══ GIVEN DATA

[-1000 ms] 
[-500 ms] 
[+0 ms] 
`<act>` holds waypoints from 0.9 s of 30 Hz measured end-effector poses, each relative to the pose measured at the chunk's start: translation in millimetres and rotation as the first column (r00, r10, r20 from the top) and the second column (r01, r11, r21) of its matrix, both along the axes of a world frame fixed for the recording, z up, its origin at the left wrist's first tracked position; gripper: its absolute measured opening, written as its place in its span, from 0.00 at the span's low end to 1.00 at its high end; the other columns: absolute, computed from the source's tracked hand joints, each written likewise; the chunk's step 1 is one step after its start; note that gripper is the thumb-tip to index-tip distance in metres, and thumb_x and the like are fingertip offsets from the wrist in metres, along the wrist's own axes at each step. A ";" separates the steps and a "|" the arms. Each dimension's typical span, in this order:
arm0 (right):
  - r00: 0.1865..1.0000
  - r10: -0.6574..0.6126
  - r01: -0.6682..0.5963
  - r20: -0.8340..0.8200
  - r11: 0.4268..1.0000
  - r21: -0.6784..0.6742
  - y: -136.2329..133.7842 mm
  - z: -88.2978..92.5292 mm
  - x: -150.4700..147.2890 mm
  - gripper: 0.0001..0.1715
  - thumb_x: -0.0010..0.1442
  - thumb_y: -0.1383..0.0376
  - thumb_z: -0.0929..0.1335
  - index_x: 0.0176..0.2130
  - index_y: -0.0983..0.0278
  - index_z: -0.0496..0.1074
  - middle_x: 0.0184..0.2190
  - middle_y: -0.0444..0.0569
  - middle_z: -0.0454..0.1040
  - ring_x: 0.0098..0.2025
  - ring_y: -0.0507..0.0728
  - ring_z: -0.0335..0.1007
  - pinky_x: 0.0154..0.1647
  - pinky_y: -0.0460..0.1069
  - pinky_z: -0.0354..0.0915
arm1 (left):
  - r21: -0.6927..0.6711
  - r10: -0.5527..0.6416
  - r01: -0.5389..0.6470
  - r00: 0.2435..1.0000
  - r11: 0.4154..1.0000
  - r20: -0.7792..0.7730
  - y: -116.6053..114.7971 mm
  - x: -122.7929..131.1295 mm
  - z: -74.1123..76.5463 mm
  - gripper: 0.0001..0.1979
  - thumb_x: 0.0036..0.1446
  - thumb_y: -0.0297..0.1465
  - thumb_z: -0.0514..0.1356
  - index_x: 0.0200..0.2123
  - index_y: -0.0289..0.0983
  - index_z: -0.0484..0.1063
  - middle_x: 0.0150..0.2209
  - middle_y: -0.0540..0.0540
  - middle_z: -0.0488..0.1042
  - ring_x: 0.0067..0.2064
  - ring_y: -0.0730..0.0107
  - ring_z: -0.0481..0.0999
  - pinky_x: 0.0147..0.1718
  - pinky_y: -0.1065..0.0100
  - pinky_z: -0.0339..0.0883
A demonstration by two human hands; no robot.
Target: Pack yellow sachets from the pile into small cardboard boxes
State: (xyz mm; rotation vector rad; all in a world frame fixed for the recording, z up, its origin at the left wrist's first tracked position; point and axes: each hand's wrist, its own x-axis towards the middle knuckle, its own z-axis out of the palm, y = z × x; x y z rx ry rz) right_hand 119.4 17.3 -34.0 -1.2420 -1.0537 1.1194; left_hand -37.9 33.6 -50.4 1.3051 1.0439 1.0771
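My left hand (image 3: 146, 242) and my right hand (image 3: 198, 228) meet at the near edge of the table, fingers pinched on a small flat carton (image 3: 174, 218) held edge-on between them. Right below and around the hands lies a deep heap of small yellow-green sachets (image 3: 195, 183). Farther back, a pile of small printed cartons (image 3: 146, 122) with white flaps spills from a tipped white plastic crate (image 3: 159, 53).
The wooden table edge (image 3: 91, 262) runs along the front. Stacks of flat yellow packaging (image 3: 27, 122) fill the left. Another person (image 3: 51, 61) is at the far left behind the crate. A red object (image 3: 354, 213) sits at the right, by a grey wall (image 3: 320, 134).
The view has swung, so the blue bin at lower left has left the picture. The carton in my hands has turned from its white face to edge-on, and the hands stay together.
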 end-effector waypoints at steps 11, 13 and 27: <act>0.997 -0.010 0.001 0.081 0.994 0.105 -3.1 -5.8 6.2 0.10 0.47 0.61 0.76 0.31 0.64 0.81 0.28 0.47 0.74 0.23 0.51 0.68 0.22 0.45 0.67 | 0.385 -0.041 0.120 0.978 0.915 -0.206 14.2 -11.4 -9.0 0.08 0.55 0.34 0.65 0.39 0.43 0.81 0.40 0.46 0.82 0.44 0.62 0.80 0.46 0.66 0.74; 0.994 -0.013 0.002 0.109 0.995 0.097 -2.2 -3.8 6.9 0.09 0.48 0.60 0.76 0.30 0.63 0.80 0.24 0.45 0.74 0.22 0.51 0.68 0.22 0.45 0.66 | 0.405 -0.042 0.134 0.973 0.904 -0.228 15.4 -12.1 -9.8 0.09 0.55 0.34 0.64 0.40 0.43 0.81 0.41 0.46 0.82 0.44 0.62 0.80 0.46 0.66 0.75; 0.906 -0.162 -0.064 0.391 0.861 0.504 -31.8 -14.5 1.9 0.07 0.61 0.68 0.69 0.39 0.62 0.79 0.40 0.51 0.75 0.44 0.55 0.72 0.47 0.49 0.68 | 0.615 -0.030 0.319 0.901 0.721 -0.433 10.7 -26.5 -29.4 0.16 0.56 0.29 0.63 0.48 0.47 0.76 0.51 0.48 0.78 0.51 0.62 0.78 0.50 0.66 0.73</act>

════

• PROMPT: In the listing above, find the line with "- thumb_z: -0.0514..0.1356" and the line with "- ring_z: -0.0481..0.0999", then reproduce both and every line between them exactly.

• TASK RESULT:
  - thumb_z: -0.0514..0.1356
  - index_x: 0.0200..0.2123
  - index_y: -0.0289..0.0983
  - index_z: -0.0484..0.1063
  - middle_x: 0.0150..0.2209
  - middle_y: -0.0540..0.0540
  - middle_z: -0.0488..0.1042
  - ring_x: 0.0067..0.2064
  - ring_y: -0.0730..0.0107
  - ring_z: -0.0481..0.0999

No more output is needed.